This is a fantastic novel, a deep-rooted horror piece of work, and just an all-around beautiful and haunting book. I absolutely adored this book, and it had so many things within it that I feel I want to know more about beyond this world that we see here - it's such an interesting concept, and as a whole it was just a swan-song of beauty, terror, fear, desire, and love.

Roos as the main character holds a lot of mysteries within her whole story - she is an unloved and mostly unwanted vessel for her not-quite mother, who keeps her in employ undertaking seances for the masses who have enough money to pay her. She is, in substance, an unhappy woman, and does not live the life that she wants and cannot even recognise that she may be worth more than what she is currently stuck within. Until along comes Agnes and the promise of a new life - and Roos falls hard and fast into a deep mire of ghosts, mysterious pasts, and a completely different life ahead of her.

This book was a really beautiful thing to read, although I did find it hard in places to like certain characters (like Ruth) who could be a little over the top. I only hold off on making this a five star because I don't feel as though I particularly loved the way that the medical and trial side of this played out - it cracks the immersion of the Rozentuin to an extent, and I just felt like it could have been a little bit more subtle in some areas.

It's nice as well to have a Dutch slant on a horror novel - a substansial chunk of my family is from the Netherlands, and I feel that we often underutilise and appreciate just how creepy our country can be. I really enjoyed having this front and centre in places in the novel, and found that it just carried that air of menace and oppressiveness so much better than other pieces maybe could have.

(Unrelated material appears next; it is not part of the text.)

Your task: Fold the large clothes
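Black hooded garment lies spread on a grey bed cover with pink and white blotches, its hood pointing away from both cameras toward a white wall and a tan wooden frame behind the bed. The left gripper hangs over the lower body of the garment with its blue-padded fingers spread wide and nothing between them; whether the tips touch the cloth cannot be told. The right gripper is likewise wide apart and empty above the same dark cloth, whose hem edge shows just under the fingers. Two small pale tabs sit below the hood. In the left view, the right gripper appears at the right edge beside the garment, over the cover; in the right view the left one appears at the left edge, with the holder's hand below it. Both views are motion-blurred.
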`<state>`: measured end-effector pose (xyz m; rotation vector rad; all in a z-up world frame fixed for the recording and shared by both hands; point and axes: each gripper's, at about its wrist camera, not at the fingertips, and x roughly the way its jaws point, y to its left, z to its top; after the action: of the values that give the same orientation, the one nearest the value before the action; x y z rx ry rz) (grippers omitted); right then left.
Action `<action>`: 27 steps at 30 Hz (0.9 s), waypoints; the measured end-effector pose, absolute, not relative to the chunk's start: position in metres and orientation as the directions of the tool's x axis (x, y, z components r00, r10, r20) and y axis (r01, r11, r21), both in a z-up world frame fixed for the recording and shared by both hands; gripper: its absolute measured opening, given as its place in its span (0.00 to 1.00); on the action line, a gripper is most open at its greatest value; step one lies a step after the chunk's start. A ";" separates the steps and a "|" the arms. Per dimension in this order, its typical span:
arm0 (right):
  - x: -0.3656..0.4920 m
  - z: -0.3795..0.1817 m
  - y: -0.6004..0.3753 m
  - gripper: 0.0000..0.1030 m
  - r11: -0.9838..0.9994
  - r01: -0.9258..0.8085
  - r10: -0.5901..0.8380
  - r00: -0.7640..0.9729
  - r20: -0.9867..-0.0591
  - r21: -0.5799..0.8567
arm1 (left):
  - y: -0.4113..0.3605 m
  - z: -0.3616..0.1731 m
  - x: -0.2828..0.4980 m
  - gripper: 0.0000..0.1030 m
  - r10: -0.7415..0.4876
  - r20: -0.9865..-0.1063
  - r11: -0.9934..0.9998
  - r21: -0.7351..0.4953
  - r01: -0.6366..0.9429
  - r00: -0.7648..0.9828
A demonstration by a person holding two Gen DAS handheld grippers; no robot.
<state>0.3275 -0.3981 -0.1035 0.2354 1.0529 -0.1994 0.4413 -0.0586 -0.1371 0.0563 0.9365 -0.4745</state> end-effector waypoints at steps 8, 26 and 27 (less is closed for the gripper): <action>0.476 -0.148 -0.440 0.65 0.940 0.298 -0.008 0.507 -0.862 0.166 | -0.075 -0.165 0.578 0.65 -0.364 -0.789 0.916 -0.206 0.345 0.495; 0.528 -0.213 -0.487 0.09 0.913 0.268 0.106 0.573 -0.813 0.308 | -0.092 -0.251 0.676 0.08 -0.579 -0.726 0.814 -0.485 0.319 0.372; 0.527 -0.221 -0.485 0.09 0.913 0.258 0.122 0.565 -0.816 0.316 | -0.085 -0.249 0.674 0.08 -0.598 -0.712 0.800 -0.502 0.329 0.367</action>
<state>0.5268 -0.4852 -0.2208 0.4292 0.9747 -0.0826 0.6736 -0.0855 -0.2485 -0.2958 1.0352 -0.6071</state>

The climax of the story is certainly messed up, and I read it with eyes wide and glassy late at night - it doesn't really feel like it is scary persay, but it certainly carries a sense of dread with it. The ending gives some level of closure to the events, but is also satisfyingly open ended, and I think the characters were left at just the right place for this. I really did enjoy the whole of this book, and looking forward to what the author does next!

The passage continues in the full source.